After months of painstaking research on prerelease versions of Mac OS 10.3, AKA Panther, I have proven my theory that Mac OS is really just a suite of drug tools. Steve Jobs and Apple promote drug use! After following the simple steps below, you'll see how Steve Jobs and company are promoting illegal drug abuse through Panther, the most popular Mac OS ever!
- insert your Mac OS X Install Disc 1 CD (optionally, for you elite #macfilez pirates, mount the image of it)
- navigate to /Mac OS X Install Disc 1/System/Installation/Packages/
- control- or right-click on the OSInstall.mpkg file you'll find in the above path, and choose the Show Package Contents option
- double-click on the folder called Contents, and again on the Resources folder that appears next
- see firsthand the terrible drug propaganda: the file called Pusher!!!
Another stinging clue are the dozens — if not hundreds — of files that end in .plist, which are found scattered all over a Mac OS hard drive. Obviously they are some sort of informational resources regarding replacing pee, or urine, a common technique criminals employ to pass drug tests! This is clear proof that Mac OS X is some sort of twisted junkie tool created to assist in selling drugs and subverting justice!

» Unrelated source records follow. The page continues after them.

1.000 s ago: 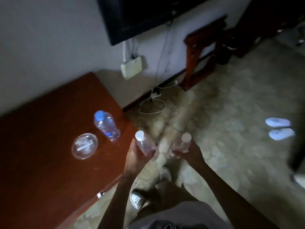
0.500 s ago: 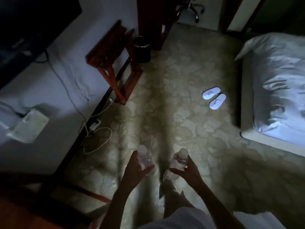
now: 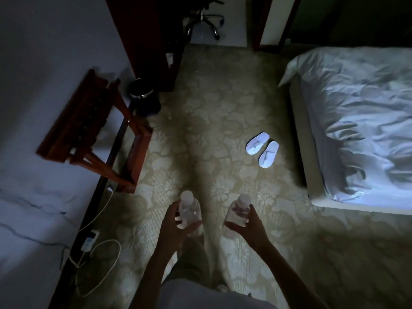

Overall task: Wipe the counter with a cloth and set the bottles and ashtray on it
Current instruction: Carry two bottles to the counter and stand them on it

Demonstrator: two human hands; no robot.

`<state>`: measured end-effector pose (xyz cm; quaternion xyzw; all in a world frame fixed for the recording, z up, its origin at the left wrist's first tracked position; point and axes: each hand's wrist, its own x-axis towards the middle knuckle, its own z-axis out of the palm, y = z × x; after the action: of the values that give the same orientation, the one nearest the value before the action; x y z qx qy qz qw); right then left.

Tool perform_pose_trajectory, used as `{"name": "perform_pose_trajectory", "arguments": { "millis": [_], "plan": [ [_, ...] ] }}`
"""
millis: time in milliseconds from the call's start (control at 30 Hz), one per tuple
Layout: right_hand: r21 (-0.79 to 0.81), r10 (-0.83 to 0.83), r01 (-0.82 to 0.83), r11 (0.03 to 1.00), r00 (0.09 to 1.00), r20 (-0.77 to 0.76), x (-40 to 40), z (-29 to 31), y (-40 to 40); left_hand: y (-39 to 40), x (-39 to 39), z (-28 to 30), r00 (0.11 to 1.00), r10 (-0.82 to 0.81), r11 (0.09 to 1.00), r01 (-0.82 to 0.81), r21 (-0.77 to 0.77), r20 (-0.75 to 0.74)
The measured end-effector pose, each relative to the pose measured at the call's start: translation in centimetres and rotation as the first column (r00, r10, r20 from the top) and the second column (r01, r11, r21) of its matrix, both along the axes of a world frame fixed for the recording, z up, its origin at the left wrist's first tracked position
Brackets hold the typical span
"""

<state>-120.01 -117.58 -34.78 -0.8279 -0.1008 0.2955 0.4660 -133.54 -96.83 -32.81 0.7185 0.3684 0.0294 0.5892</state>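
My left hand (image 3: pixel 176 221) grips a clear plastic bottle (image 3: pixel 189 207) with a white cap, held upright over the patterned carpet. My right hand (image 3: pixel 247 226) grips a second clear bottle (image 3: pixel 238 209), also white-capped and tilted slightly left. Both bottles are about level, a short gap apart, in front of my body. The counter, the ashtray and any cloth are out of view.
A folding wooden luggage rack (image 3: pixel 89 130) stands against the left wall, with a dark bin (image 3: pixel 142 94) behind it. A white cable and plug (image 3: pixel 93 246) lie by the skirting. White slippers (image 3: pixel 263 150) sit beside the bed (image 3: pixel 356 121). An office chair base (image 3: pixel 205 21) is far ahead.
The view has swung right, away from the red counter with its bottle and ashtray, toward the room and bed. Both hands still hold their bottles in front of me.
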Motion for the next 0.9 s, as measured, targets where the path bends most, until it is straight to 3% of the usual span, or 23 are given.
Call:
{"name": "perform_pose_trajectory", "arguments": {
  "millis": [133, 233, 400, 633, 767, 900],
  "plan": [
    [-0.01, -0.036, 0.036, 0.999, 0.999, 0.011, 8.6, 0.0, 7.4, 8.2, 9.8, -1.5, 0.999, -0.034, 0.999, 0.033, 0.019, 0.013],
    [-0.004, -0.028, 0.028, 1.0, 0.999, 0.034, 15.5, 3.0, 13.4, 14.4, 17.1, -0.7, 0.993, -0.114, 0.989, 0.114, 0.093, 0.003],
    [0.058, -0.065, 0.059, 0.997, 0.994, 0.088, 27.9, 6.7, 22.4, 24.2, 29.8, 1.4, 0.982, -0.183, 0.98, 0.178, 0.091, 0.047],
    [0.076, -0.197, 0.195, 0.978, 0.98, 0.012, 43.3, 2.5, 30.5, 31.8, 47.1, -0.8, 0.968, -0.249, 0.965, 0.244, 0.09, 0.043],
    [0.115, -0.191, 0.188, 0.975, 0.981, 0.014, 56.0, 1.3, 37.5, 37.3, 58.4, -1.5, 0.98, -0.199, 0.976, 0.196, 0.091, 0.025],
    [0.155, -0.104, 0.088, 0.984, 0.99, 0.093, 69.2, 4.8, 44.9, 44.3, 70.0, 2.2, 0.987, -0.145, 0.982, 0.136, 0.13, 0.067]
  ]
}}
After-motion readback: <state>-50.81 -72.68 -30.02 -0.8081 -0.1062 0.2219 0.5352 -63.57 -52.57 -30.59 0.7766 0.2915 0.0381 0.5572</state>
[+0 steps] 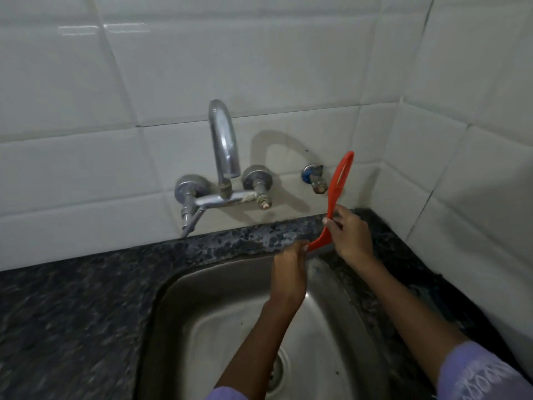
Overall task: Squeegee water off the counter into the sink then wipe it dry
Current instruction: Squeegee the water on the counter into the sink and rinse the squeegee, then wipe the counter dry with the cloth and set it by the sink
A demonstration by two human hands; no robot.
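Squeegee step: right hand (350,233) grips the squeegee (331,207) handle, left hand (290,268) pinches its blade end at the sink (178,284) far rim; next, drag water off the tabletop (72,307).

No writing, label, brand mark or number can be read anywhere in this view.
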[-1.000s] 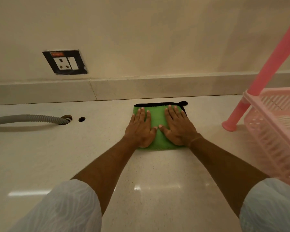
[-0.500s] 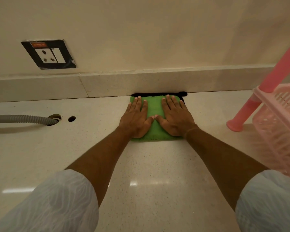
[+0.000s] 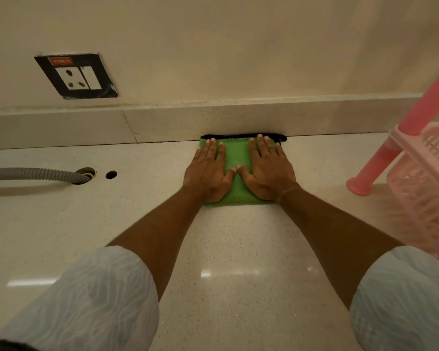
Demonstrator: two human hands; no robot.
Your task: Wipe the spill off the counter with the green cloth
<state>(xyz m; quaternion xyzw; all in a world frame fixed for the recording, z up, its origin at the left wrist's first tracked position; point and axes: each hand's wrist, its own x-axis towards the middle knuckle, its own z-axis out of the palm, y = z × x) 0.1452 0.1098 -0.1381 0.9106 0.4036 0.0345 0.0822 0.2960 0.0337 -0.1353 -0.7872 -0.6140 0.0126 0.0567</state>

Let's take a look at some other aspects of Mac OS X that are clearly drug-related.
- Address Book: No drug dealer's bag of tricks is complete without an address book, filled with the names and numbers of other dealers, steady customers, and his suppliers.
- Backup (a .Mac application): If the deal ain't up to what they feel they hit the steel an' instead of gettin' jacked up, they get they backup.
- Preview: Everyone knows that drug dealers hook prospective customers by giving out "samples," otherwise known as Previews. Obviously this app was designed to make doing so easier for the dealer.
- Grab: When things get hot and shit goes down, any dealer worth his weight in marijauna won't hesitate to grab what's due to him.
- Terminal: What quicker way to make it across the city for that sweet drug deal than using the terminal? And what better way to keep track of the routes and schedules than with a Mac OS X application?